The first case, Highmark Inc. v. Allcare Health Management Systems, Inc., No. 12-1163 (U.S. cert. granted Oct. 1, 2013), concerns the legal standard applied by the Court of Appeals for the Federal Circuit in evaluating a district court’s decision to shift fees under § 285.  In Highmark, Judge Terry R. Means of the U.S. District Court for the Northern District of Texas determined that the plaintiff Allcare’s claims of patent infringement against Highmark were frivolous.  The district court thus awarded Highmark nearly $5 million in attorney fees and expenses.  The Federal Circuit affirmed in part and reversed in part.  It held that one of the infringement claims brought by Allcare was “not objectively unreasonable.”  In doing so, the Federal Circuit gave no deference to Judge Means’ contrary finding, but reviewed the matter de novo.  Highmark sought en banc rehearing.  Sitting en banc, the Federal Circuit denied rehearing over dissents filed by Circuit Judge Moore (joined by Chief Judge Rader and Circuit Judges O’Malley, Reyna, and Wallach) and by Circuit Judge Reyna (joined in part by Chief Judge Rader and joined in full by Circuit Judges Moore, O’Malley, and Wallach).  The Supreme Court’s grant of certiorari over the case creates an opportunity for that court to address the proper appellate standards for reviewing a district court’s fee-shifting decision.

The second case, Octane Fitness, LLC v. Icon Health & Fitness, Inc., No. 12-1184 (U.S. cert. granted Oct. 1, 2013), also touches on § 285.  In Octane Fitness, Judge Ann Montgomery of the U.S. District Court for the District of Minnesota entered summary judgment that Octane Fitness did not infringe patent claims asserted by its competitor Icon.  Judge Montgomery also denied Octane’s motion for a fee-shifting order under § 285.  On appeal, the Federal Circuit affirmed the district court’s judgment.  The Federal Circuit’s treatment of Octane’s § 285 cross-appeal was brief, stating simply that the district court “did not err in denying Octane’s motion” and that there was “no reason to revisit the settled standard for exceptionality.”  The Supreme Court’s grant of certiorari suggests that it plans to reexamine that conclusion.

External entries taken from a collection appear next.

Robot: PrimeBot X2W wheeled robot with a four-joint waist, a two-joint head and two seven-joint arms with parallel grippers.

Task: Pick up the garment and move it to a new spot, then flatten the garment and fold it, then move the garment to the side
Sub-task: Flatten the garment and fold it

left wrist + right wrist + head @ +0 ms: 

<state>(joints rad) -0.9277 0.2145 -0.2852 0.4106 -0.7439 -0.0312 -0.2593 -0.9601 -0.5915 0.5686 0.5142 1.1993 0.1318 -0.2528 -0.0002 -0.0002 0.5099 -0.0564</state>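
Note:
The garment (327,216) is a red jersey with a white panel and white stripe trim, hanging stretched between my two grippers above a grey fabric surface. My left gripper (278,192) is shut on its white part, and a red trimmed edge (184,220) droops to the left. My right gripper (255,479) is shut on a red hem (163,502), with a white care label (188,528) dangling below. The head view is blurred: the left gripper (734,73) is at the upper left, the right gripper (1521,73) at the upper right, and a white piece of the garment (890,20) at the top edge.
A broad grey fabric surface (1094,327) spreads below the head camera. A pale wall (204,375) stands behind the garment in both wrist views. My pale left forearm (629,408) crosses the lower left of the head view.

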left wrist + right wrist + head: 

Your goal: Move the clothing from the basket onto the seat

The Supreme Court’s decision to grant certiorari to two § 285 cases comes after several prominent voices this summer drew attention to that section’s fee-shifting provisions.  In June of this year, the Obama administration called on Congress to give district courts more discretion to order fee-shifting under § 285.  Just a few days later, Chief Judge Randall Rader of the Federal Circuit co-authored an opinion piece citing § 285 as a tool judges could use to discourage “frivolous” patent suits.